Give the data again in full, without pictures.

..........

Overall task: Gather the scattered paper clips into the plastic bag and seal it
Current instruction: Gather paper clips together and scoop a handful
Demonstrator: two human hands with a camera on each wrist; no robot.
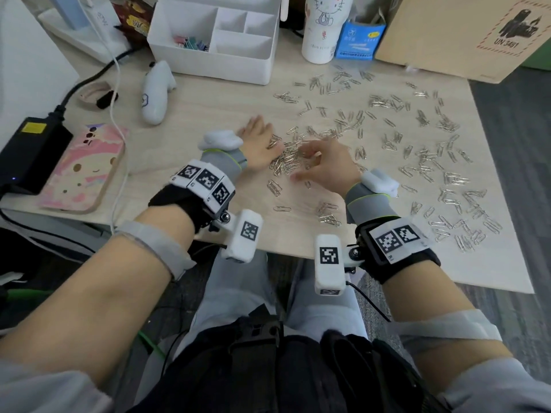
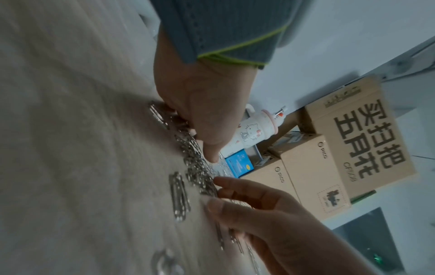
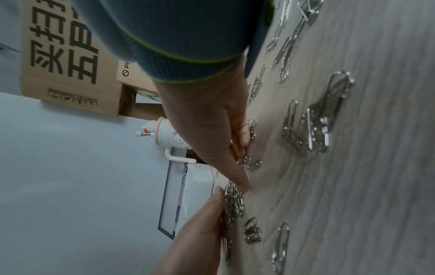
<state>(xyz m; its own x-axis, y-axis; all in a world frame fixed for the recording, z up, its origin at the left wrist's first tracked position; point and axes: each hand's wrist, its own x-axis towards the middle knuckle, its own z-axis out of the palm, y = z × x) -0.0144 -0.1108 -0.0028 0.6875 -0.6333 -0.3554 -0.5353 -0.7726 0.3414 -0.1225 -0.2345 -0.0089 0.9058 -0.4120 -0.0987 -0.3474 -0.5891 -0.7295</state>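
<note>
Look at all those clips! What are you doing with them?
A person is raking paper clips on the desk into a pile between both hands. The left hand lies flat, walling the pile in, while the right hand paws at clips with curled fingers. Most clips lie scattered to the right. No plastic bag shows in any view.

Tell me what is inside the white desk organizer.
The white desk organizer has several compartments. The front-left one holds a small heap of pastel binder clips; the others show only bare white floor. Its front wall hides the nearest strip of each compartment.
</note>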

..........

### Expected output
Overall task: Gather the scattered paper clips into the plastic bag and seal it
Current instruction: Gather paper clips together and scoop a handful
Demonstrator: two human hands with a camera on each wrist; no robot.
<state>(xyz m; its own x-axis, y-axis; all in a world frame fixed for the recording, z up, its origin at the left wrist's first tracked position; point and axes: each hand's wrist, its own x-axis towards the middle knuckle, its own z-axis out of the palm, y = z × x) -0.0144 -0.1108 -0.0028 0.6875 -0.6333 -0.3554 -0.5353 -0.7726 0.3414 -0.1225 -0.2345 -0.0089 0.9058 -0.4120 -0.0987 -0.3474 -0.5891 -0.7295</state>
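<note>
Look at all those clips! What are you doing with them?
A person is raking paper clips on the desk into a pile between both hands. The left hand lies flat, walling the pile in, while the right hand paws at clips with curled fingers. Most clips lie scattered to the right. No plastic bag shows in any view.

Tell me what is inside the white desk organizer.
The white desk organizer has several compartments. The front-left one holds a small heap of pastel binder clips; the others show only bare white floor. Its front wall hides the nearest strip of each compartment.
</note>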

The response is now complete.